(Problem description): Go through the data and tally the lines that hold the string "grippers". Reply with the total alone.

(The data):
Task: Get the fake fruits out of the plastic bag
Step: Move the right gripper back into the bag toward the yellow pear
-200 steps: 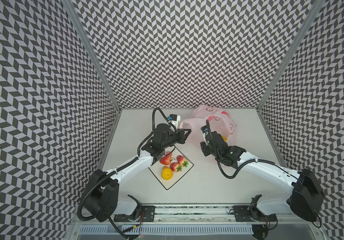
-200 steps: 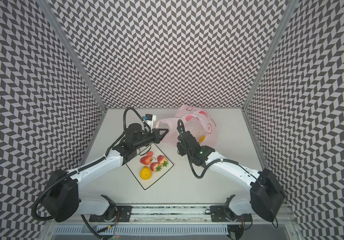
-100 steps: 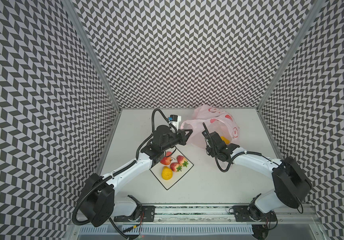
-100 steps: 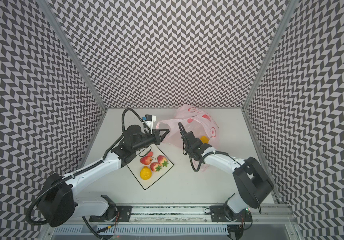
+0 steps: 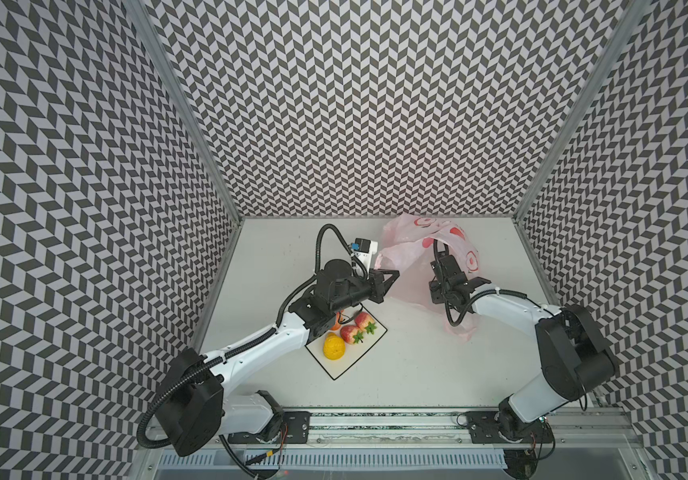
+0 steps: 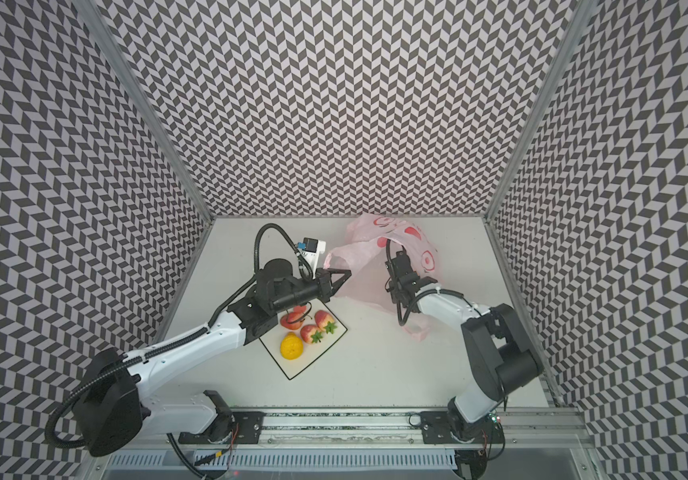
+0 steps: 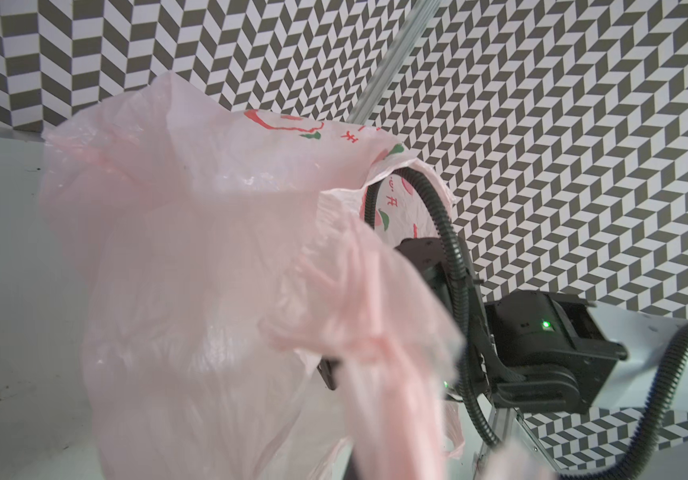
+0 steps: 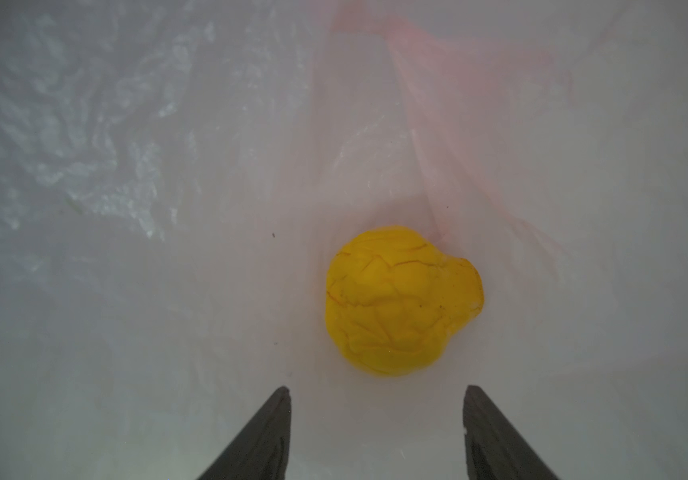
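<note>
The pale pink plastic bag (image 5: 409, 266) (image 6: 365, 270) lies at the back right of the table. My left gripper (image 5: 394, 274) (image 6: 348, 273) is shut on its bunched edge and holds the mouth up; in the left wrist view the bag (image 7: 192, 249) hides the jaws. My right gripper (image 8: 375, 392) is inside the bag, open. A ridged yellow fruit (image 8: 402, 301) lies on the bag's floor just ahead of its fingertips, untouched. On the white plate (image 5: 346, 365) (image 6: 300, 365) sit another yellow fruit (image 5: 334, 347) (image 6: 291, 346) and three strawberries (image 6: 310, 333) (image 6: 325, 321) (image 6: 292, 319).
The left forearm (image 5: 259, 345) crosses above the plate's near-left corner. The right arm's wrist (image 5: 446, 270) (image 7: 542, 332) sits in the bag's mouth, and its cable loops under the printed plastic. Patterned walls close the table on three sides, and a rail (image 5: 375, 419) runs along the front.
My right gripper has pushed deeper into the bag and opened its jaws wider. The yellow fruit that showed through the bag from above is now hidden. The left gripper has kept its hold.
</note>
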`<act>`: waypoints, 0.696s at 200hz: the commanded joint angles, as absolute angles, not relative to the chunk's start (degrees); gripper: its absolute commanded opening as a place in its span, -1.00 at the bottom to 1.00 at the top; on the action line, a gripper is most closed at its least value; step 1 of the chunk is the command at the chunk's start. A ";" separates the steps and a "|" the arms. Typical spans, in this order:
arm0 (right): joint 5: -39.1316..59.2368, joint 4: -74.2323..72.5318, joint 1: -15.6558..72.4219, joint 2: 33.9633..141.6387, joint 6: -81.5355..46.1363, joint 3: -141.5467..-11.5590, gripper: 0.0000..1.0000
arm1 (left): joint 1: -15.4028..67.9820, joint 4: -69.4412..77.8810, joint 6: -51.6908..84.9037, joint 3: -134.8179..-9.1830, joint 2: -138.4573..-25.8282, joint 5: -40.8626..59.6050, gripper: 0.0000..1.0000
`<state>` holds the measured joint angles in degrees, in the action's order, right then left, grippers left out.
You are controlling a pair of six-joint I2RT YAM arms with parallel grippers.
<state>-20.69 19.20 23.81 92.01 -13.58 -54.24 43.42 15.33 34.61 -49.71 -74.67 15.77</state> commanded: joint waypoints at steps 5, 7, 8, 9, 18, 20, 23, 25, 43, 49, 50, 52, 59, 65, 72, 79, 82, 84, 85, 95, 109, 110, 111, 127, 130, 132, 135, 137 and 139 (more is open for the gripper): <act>-17.26 15.09 21.71 92.65 -23.29 -55.81 0.44 | 45.52 15.29 34.85 -49.31 -74.04 14.55 -1.00; -17.13 14.87 21.53 92.64 -23.69 -55.81 0.45 | 45.74 15.25 34.88 -49.33 -74.08 14.51 -1.00; -17.09 14.82 21.45 92.64 -23.88 -55.81 0.45 | 45.81 15.23 34.89 -49.32 -74.13 14.55 -1.00; -17.07 14.75 21.36 92.64 -24.12 -55.81 0.45 | 45.85 15.22 34.85 -49.31 -74.15 14.53 -1.00; -16.85 14.35 20.48 92.86 -25.96 -55.97 0.49 | 46.65 15.12 34.74 -49.41 -74.38 14.42 -1.00; -16.80 14.24 20.19 92.93 -26.31 -56.05 0.51 | 46.91 15.12 34.72 -49.46 -74.43 14.41 -1.00; -16.71 14.16 19.86 92.95 -26.90 -56.08 0.52 | 47.15 15.05 34.70 -49.53 -74.46 14.48 -1.00; -16.72 14.11 19.64 93.00 -27.29 -56.14 0.53 | 47.30 15.03 34.67 -49.58 -74.51 14.43 -1.00; -16.62 13.73 17.61 93.16 -30.93 -56.39 0.59 | 48.88 14.64 34.48 -49.87 -74.86 14.28 -1.00; -16.40 13.56 16.89 93.20 -31.99 -56.41 0.61 | 49.35 14.68 34.50 -49.88 -75.00 14.18 -1.00; -16.33 13.51 16.79 93.23 -32.12 -56.42 0.61 | 49.42 14.63 34.47 -49.86 -75.03 14.17 -1.00; -16.19 13.46 16.50 93.18 -32.44 -56.42 0.62 | 49.62 14.67 34.50 -49.93 -74.99 14.15 -1.00; -15.47 13.13 15.69 93.19 -33.52 -56.42 0.64 | 50.08 14.68 34.53 -50.03 -75.18 14.22 -1.00; -14.99 12.85 14.96 93.29 -34.28 -56.42 0.65 | 50.41 14.55 34.39 -50.16 -75.37 14.18 -1.00; -14.39 12.65 14.25 93.34 -35.32 -56.38 0.66 | 50.84 14.50 34.31 -50.38 -75.49 14.23 -1.00; -13.70 12.22 13.66 93.59 -35.71 -56.40 0.67 | 51.18 14.42 34.27 -50.54 -75.64 14.36 -1.00; -13.39 12.03 13.36 93.78 -35.73 -56.44 0.67 | 51.30 14.37 34.20 -50.68 -75.67 14.40 -1.00; -13.19 11.93 13.25 93.84 -35.72 -56.47 0.67 | 51.45 14.34 34.17 -50.75 -75.72 14.34 -1.00; -13.06 11.85 13.17 93.90 -35.74 -56.49 0.67 | 51.48 14.33 34.14 -50.77 -75.74 14.38 -1.00; -12.25 11.58 12.68 94.41 -35.94 -56.92 0.69 | 51.82 14.32 34.06 -50.93 -75.75 14.52 -1.00; -11.86 11.36 12.40 95.38 -35.99 -57.62 0.71 | 52.09 14.29 34.06 -51.11 -75.67 14.63 -1.00; -11.86 11.35 12.35 95.46 -36.01 -57.68 0.72 | 52.11 14.26 34.08 -51.09 -75.63 14.66 -1.00; -11.86 11.30 12.33 95.50 -36.02 -57.71 0.72 | 52.16 14.25 34.05 -51.08 -75.61 14.67 -1.00; -10.52 10.90 12.13 96.87 -35.74 -58.55 0.74 | 52.29 14.31 33.92 -51.19 -75.75 14.85 -1.00; -10.28 10.90 12.13 97.18 -35.73 -58.72 0.74 | 52.36 14.30 33.91 -51.23 -75.71 14.92 -1.00; -10.04 10.92 12.13 97.35 -35.76 -58.82 0.75 | 52.36 14.32 33.88 -51.24 -75.75 14.87 -1.00; -9.84 10.90 12.13 97.58 -35.67 -59.01 0.75 | 52.38 14.33 33.89 -51.24 -75.78 14.93 -1.00; -9.60 10.83 12.13 97.80 -35.61 -59.05 0.75 | 52.40 14.33 33.85 -51.24 -75.85 14.94 -1.00; -9.41 10.82 12.13 97.97 -35.64 -59.13 0.75 | 52.39 14.33 33.84 -51.28 -75.89 15.01 -1.00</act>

(Written solution): 2